Toxicity after prolonged (more than four weeks) administration of intravenous colistin.

作者信息

Falagas Matthew E, Rizos Michael, Bliziotis Ioannis A, Rellos Kostas, Kasiakou Sofia K, Michalopoulos Argyris

机构信息

Alfa Institute of Biomedical Sciences, Athens, Greece.

出版信息

BMC Infect Dis. 2005 Jan 10;5:1. doi: 10.1186/1471-2334-5-1.

Abstract

BACKGROUND

The intravenous use of polymyxins has been considered to be associated with considerable nephrotoxicity and neurotoxicity. For this reason, the systemic administration of polymyxins had been abandoned for about 20 years in most areas of the world. However, the problem of infections due to multidrug-resistant (MDR) Gram-negative bacteria such us Pseudomonas aeruginosa and Acinetobacter baumanniii has led to the re-use of polymyxins. Our objective was to study the toxicity of prolonged intravenous administration of colistin (polymyxin E).

METHODS

An observational study of a retrospective cohort at "Henry Dunant" Hospital, a 450-bed tertiary care center in Athens, Greece, was undertaken.Patients who received intravenous colistin for more than 4 weeks for the treatment of multidrug resistant Gram-negative infections were included in the study. Serum creatinine, blood urea, liver function tests, symptoms and signs of neurotoxicity were the main outcomes studied.

RESULTS

We analyzed data for 19 courses of prolonged intravenous colistin [mean duration of administration (+/- SD) 43.4 (+/- 14.6) days, mean daily dosage (+/- SD) 4.4 (+/- 2.1) million IU, mean cumulative dosage (+/- SD) 190.4 (+/- 91.0) million IU] in 17 patients.
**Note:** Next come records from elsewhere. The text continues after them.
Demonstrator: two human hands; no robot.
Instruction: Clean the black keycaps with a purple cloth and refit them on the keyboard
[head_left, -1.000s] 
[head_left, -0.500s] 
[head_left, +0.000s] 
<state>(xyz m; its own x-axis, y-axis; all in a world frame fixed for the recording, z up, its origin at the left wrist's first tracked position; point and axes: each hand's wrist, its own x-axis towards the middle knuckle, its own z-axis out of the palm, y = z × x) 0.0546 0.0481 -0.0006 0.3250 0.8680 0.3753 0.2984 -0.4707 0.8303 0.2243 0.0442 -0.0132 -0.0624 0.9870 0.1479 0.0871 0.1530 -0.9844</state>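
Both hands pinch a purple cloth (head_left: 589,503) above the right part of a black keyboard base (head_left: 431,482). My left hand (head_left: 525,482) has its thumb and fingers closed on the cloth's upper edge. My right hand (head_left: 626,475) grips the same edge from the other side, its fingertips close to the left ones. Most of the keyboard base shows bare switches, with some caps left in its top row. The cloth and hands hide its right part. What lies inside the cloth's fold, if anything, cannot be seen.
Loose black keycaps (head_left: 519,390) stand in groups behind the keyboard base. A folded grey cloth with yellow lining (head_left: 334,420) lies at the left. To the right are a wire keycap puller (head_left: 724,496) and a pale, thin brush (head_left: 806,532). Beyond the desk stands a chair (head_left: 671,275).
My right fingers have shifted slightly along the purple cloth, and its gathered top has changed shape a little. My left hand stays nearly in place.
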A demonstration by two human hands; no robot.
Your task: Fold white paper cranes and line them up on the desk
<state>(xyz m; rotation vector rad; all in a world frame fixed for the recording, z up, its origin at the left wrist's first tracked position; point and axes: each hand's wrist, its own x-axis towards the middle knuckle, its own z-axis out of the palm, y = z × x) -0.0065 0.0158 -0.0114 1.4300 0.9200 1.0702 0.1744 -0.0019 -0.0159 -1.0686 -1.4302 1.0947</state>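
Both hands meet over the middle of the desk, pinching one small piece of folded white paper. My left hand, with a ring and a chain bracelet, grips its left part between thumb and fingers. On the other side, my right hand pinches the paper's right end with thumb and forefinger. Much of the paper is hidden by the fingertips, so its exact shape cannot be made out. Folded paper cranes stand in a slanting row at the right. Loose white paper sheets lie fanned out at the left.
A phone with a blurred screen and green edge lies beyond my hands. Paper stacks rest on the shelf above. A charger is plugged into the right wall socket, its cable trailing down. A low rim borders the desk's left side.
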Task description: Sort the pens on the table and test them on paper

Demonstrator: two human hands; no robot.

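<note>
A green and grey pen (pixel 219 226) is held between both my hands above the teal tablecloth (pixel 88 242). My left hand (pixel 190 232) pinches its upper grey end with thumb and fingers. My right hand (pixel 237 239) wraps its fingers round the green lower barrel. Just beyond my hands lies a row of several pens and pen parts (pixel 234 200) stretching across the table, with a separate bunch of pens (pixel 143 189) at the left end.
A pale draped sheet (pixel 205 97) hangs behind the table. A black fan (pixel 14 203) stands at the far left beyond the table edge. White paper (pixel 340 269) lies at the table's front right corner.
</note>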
The median creatinine value increased by 0.25 mg/dl during the treatment compared to the baseline (p < 0.001) but returned close to the baseline at the end of treatment (higher by 0.1 mg/dl, p = 0.67). No apnea or other evidence of neuromuscular blockade was noted in any of these patients who received prolonged treatment with colistin.

CONCLUSIONS

No serious toxicity was observed in this group of patients who received prolonged intravenous colistin. Colistin should be considered as a therapeutic option in patients with infections due to multidrug resistant Gram-negative bacteria.

摘要

背景

静脉使用多粘菌素被认为与相当大的肾毒性和神经毒性有关。因此,在世界上大多数地区,多粘菌素的全身给药已被弃用约20年。然而,由多重耐药(MDR)革兰氏阴性菌如铜绿假单胞菌和鲍曼不动杆菌引起的感染问题导致了多粘菌素的重新使用。我们的目的是研究长期静脉注射粘菌素(多粘菌素E)的毒性。

方法

在希腊雅典一家拥有450张床位的三级护理中心“亨利·杜南”医院进行了一项回顾性队列观察研究。纳入因治疗多重耐药革兰氏阴性感染而接受静脉注射粘菌素超过4周的患者。血清肌酐、血尿素、肝功能检查、神经毒性的症状和体征是主要研究结果。

结果

我们分析了17例患者19个长期静脉注射粘菌素疗程的数据[平均给药持续时间(±标准差)43.4(±14.6)天,平均每日剂量(±标准差)4.4(±2.1)百万国际单位,平均累积剂量(±标准差)190.4(±91.0)百万国际单位]。与基线相比,治疗期间肌酐中位数增加了0.25mg/dl(p<0.001),但在治疗结束时恢复到接近基线水平(高出0.1mg/dl,p=0.67)。在这些接受长期粘菌素治疗的患者中,未观察到任何呼吸暂停或其他神经肌肉阻滞的证据。

结论

在这组接受长期静脉注射粘菌素的患者中未观察到严重毒性。对于多重耐药革兰氏阴性菌感染的患者,应将粘菌素视为一种治疗选择。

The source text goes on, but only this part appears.